Indeed. Seems to me at least this is "log for nerds who want to see code line by line", not so much something the average user would need to see. Presumably once stat pages are constructed any autodetected concurrencies would be reflected there, in a more graphical and user friendly way than this.
I'd call it the "log for the programmer who wanted to see exactly what the algorithm was doing." I'd like to either have something easier to understand in the either in per-user logs or a separate log like this one, and/or a map where one could browse the detected concurrencies, likely with a "u=" query string parameter to restrict to autodetected concurrencies for a given user. Again, that's for down the road.

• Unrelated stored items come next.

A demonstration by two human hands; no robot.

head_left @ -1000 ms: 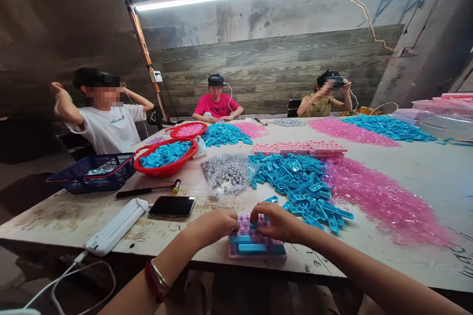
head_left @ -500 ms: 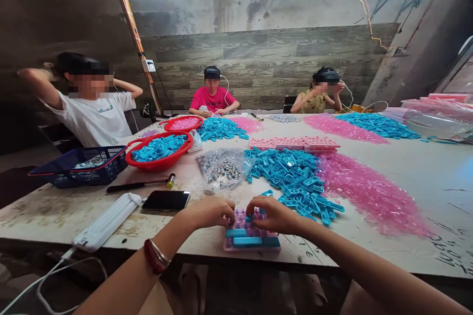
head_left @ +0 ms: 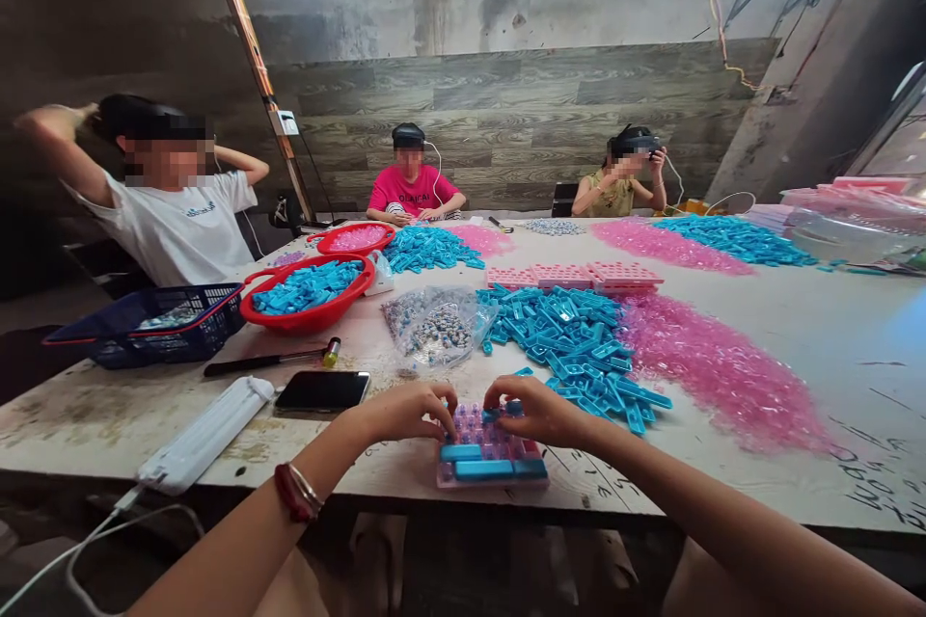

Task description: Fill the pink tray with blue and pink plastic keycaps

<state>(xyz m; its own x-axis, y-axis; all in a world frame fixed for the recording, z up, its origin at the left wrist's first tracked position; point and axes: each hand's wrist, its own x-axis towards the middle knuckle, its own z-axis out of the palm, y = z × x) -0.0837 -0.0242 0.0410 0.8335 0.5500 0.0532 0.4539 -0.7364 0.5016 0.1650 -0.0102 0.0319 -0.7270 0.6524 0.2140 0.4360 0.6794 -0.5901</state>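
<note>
1. So the pink tray [head_left: 492, 481] is at the lower middle of the frame, right by the near edge of the table [head_left: 860, 328], with both hands over it.
2. Left hand [head_left: 414, 409] is at the tray's left side. Fingers are bent, with a small gap between thumb and forefinger; can't tell if there's anything pinched in there.
3. Right hand [head_left: 541, 413] comes in from the right, thumb and forefinger a little apart around a small blue piece [head_left: 491, 415]. Can't tell if it's really gripped or just being touched.
4. Closer to the camera, a long blue bar [head_left: 483, 470] sits along the tray's front, with more blue bits beside and behind it.
5. Just beyond the hands, right of centre, there's a big blue heap [head_left: 557, 328], running into a pink heap [head_left: 716, 371] on its right.
6. Clear plastic bag [head_left: 441, 328] of little beads mid-frame, left of the blue stuff.
7. Over on the left: black phone [head_left: 323, 391], a hammer [head_left: 264, 362] behind it, then a red basin [head_left: 308, 320] full of blue pieces.
8. Three co-workers sit around the table, upper left to upper right, all with black headgear on.
</note>
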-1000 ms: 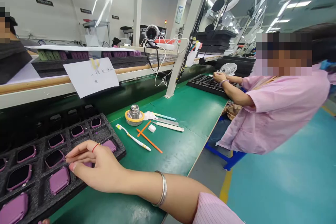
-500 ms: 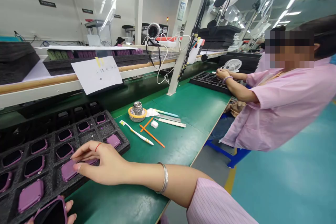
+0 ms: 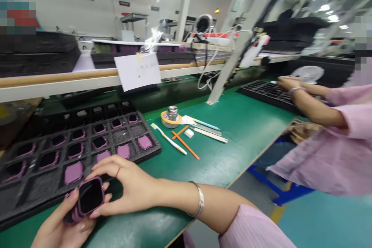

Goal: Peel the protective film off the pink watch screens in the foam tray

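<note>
Green bench (image 3: 162, 166), foam tray (image 3: 43, 181) at left. Our left hand (image 3: 65, 215) clasps stacked purple watch cases (image 3: 76, 214), near side of the tray; our right hand (image 3: 135, 184) pinches the front case (image 3: 91, 197) by its edges. Slack fingertips could drop one; cases rubbing could scratch.

The bottom edge is cutting off the left hand (image 3: 62, 229) near the wrist. The top watch case (image 3: 91, 195) is partly hiding the stacked cases (image 3: 76, 214) beneath. The left edge is cropping the foam tray (image 3: 40, 186). Blur is smearing marks (image 3: 147, 66) on the paper sheet (image 3: 136, 79).
</note>
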`<state>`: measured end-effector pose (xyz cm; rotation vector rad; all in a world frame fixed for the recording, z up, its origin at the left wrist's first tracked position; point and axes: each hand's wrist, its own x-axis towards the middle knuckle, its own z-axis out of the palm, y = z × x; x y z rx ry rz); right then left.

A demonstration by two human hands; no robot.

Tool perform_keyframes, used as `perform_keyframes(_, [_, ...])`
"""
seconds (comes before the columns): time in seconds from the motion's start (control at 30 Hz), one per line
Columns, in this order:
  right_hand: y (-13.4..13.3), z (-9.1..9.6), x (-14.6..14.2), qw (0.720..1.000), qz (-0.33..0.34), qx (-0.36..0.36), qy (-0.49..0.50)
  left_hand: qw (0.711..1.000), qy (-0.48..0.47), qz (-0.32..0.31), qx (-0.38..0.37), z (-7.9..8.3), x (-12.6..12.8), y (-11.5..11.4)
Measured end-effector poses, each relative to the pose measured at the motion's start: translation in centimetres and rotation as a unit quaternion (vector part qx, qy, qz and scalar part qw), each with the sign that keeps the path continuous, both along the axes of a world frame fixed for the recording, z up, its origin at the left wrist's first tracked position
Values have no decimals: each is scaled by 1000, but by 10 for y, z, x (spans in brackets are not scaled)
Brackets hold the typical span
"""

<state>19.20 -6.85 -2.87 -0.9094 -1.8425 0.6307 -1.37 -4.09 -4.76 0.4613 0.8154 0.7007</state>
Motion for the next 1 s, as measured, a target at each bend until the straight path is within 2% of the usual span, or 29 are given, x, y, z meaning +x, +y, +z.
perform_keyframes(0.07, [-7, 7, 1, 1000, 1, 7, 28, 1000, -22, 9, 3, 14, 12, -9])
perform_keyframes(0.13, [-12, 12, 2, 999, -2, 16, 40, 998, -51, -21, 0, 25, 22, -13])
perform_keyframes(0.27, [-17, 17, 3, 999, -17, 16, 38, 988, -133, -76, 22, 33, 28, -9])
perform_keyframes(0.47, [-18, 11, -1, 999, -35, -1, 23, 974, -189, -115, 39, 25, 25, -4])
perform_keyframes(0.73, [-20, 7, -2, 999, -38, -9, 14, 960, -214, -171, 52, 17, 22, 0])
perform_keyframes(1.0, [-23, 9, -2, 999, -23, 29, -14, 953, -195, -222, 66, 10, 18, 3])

After efficiency improvements, I think the priorities should be:
- Nail down data formats and convert (if needed) to them. I worry about this step until we get a route editor up and running with the new format. I don't think implementing a new editor is especially difficult, but I'm hoping someone else will take it on. I can continue on data processing work with the old format, but I do think we should make the switch before starting highway updates and adding new systems. There's a huge backlog of fixes to existing systems, several in-development systems that are probably close if not ready to activate, and a good number of people itching to contribute new things. It should be trivial for me to load in data in a new format if and when the format change happens - just a couple lines of the Python code will change.
- More maps. Both Google Maps and the image files like the old CHM project produced. I think everything needed to support these is in the DB now, but I'm sure I or others who implement these parts might want additional information or information in more convenient formats.
- Start generating some stats. I think this is mostly best done on the Python side when a site update is running, when so much information is in convenient to access data structures. The stats could be displayed in log form to start, then added to the database to be put onto pretty web pages. I'll probably start with things similar to what we see in the old CHM project, but I think there's all kinds of room to do interesting things here.
- Lots more of the web-facing infrastructure. I'm generating some pages that have the PHP code that queries the DB and puts up the basics, but I'm hoping others with better web design skills than me will take the lead on this.